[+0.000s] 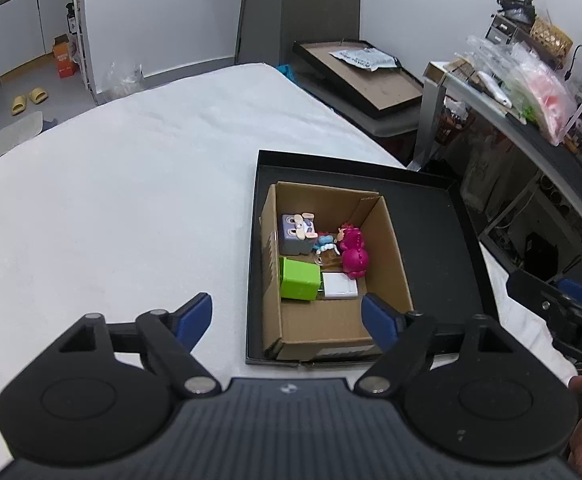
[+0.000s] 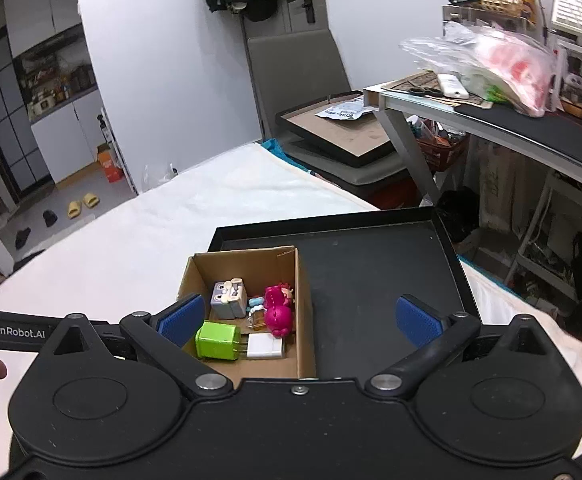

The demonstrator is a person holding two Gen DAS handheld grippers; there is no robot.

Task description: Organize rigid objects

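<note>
both grippers spread and empty above the cardboard box (image 1: 333, 322) — objects already inside.
left gripper (image 1: 287, 318), lower centre of its view, jaws wide, nothing between; right gripper (image 2: 299, 320) likewise. box sits in the left part of a black tray (image 2: 375, 264) on the white table (image 1: 131, 184). inside: green cube (image 1: 299, 279) beside white block (image 1: 339, 285), magenta figure (image 1: 353, 254), grey block toy (image 1: 297, 234), small blue figure (image 1: 325, 242) — close together.
</note>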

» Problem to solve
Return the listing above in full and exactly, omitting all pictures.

» Solution for this problem
[+0.000s] 
[+0.000s] 

The demonstrator is a person holding two Gen DAS handheld grippers; there is no robot.

Task description: Organize rigid objects

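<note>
both grippers spread and empty above the cardboard box (image 1: 333, 322) — objects already inside.
left gripper (image 1: 287, 318), lower centre of its view, jaws wide, nothing between; right gripper (image 2: 299, 320) likewise. box sits in the left part of a black tray (image 2: 375, 264) on the white table (image 1: 131, 184). inside: green cube (image 1: 299, 279) beside white block (image 1: 339, 285), magenta figure (image 1: 353, 254), grey block toy (image 1: 297, 234), small blue figure (image 1: 325, 242) — close together.
</note>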

What was requested is fully covered by this answer.